* Extracted material:
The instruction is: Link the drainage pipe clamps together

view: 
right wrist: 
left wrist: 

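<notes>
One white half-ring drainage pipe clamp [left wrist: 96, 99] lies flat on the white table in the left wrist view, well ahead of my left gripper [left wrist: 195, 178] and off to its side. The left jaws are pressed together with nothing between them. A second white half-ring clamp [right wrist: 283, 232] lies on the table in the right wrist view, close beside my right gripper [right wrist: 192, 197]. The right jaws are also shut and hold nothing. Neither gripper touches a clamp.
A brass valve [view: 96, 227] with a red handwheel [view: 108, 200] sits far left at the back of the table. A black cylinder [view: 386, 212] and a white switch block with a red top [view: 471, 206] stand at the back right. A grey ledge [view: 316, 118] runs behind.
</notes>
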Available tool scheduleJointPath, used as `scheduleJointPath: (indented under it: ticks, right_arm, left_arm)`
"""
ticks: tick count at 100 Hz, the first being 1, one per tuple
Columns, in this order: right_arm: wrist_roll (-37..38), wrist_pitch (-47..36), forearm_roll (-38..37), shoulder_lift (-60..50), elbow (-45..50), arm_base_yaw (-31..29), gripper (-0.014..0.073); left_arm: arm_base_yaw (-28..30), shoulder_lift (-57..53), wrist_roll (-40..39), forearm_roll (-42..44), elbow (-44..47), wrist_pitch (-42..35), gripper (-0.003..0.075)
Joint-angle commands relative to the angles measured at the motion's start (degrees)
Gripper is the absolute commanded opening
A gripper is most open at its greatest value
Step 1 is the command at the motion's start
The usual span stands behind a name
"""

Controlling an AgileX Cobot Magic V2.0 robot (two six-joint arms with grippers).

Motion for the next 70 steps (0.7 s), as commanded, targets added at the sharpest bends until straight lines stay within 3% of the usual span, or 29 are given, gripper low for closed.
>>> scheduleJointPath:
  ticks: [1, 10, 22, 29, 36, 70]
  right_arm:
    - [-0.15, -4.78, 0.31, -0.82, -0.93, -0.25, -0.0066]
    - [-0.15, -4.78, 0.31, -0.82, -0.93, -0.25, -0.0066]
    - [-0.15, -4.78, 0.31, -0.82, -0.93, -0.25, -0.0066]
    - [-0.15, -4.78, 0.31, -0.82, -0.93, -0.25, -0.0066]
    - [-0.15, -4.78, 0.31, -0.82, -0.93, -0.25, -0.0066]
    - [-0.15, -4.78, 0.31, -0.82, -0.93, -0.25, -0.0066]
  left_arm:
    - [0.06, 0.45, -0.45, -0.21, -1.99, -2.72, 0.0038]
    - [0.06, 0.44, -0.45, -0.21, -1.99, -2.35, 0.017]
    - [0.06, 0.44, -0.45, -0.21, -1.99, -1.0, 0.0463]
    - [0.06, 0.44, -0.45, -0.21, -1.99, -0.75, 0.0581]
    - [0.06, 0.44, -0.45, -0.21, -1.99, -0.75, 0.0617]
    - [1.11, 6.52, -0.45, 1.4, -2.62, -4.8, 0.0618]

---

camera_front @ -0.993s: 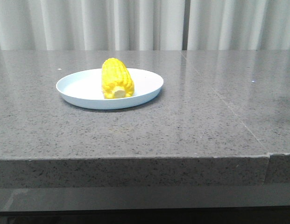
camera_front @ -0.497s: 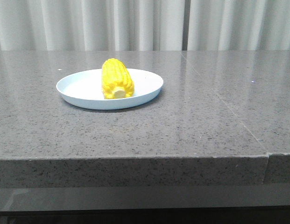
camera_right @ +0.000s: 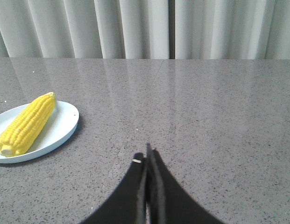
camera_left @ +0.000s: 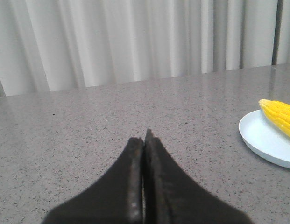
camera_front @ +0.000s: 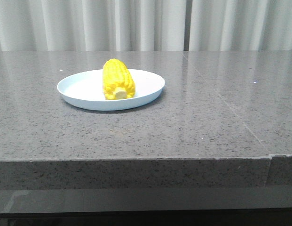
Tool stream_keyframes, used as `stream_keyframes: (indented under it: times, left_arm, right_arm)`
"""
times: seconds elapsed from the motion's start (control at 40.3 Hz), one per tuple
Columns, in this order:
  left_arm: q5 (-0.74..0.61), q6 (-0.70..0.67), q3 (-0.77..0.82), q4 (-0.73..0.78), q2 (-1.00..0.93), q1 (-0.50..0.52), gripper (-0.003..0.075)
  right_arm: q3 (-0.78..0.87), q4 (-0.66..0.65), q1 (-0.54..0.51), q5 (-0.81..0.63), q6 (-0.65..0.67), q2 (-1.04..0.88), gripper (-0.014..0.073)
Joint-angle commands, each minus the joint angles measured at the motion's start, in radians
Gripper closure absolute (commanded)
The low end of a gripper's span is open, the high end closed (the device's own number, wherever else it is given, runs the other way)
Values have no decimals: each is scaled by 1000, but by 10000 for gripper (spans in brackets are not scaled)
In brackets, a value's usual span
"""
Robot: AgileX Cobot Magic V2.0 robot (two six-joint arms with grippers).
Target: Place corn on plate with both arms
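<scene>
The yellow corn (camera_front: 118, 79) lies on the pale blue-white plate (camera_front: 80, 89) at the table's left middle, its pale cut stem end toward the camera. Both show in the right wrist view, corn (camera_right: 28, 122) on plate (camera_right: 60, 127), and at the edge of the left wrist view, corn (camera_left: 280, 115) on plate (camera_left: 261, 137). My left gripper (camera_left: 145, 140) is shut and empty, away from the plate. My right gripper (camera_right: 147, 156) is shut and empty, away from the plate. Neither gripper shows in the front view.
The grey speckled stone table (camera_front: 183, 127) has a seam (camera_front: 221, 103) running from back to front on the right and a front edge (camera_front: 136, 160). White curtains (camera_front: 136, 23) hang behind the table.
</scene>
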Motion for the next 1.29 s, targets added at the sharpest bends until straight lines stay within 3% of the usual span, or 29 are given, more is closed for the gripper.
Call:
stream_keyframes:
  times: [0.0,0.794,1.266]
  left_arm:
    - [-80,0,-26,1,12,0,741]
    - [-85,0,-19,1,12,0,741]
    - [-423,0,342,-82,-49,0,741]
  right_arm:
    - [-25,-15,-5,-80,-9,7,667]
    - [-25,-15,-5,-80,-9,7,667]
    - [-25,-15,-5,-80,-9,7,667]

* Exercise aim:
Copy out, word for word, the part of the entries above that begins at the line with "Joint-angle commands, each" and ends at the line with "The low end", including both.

* Exercise result:
Joint-angle commands, each minus the joint angles measured at the motion's start, in radians
Gripper closure absolute (commanded)
The low end of a gripper's span is open, the high end closed (the device's own number, wherever else it is given, runs the other way)

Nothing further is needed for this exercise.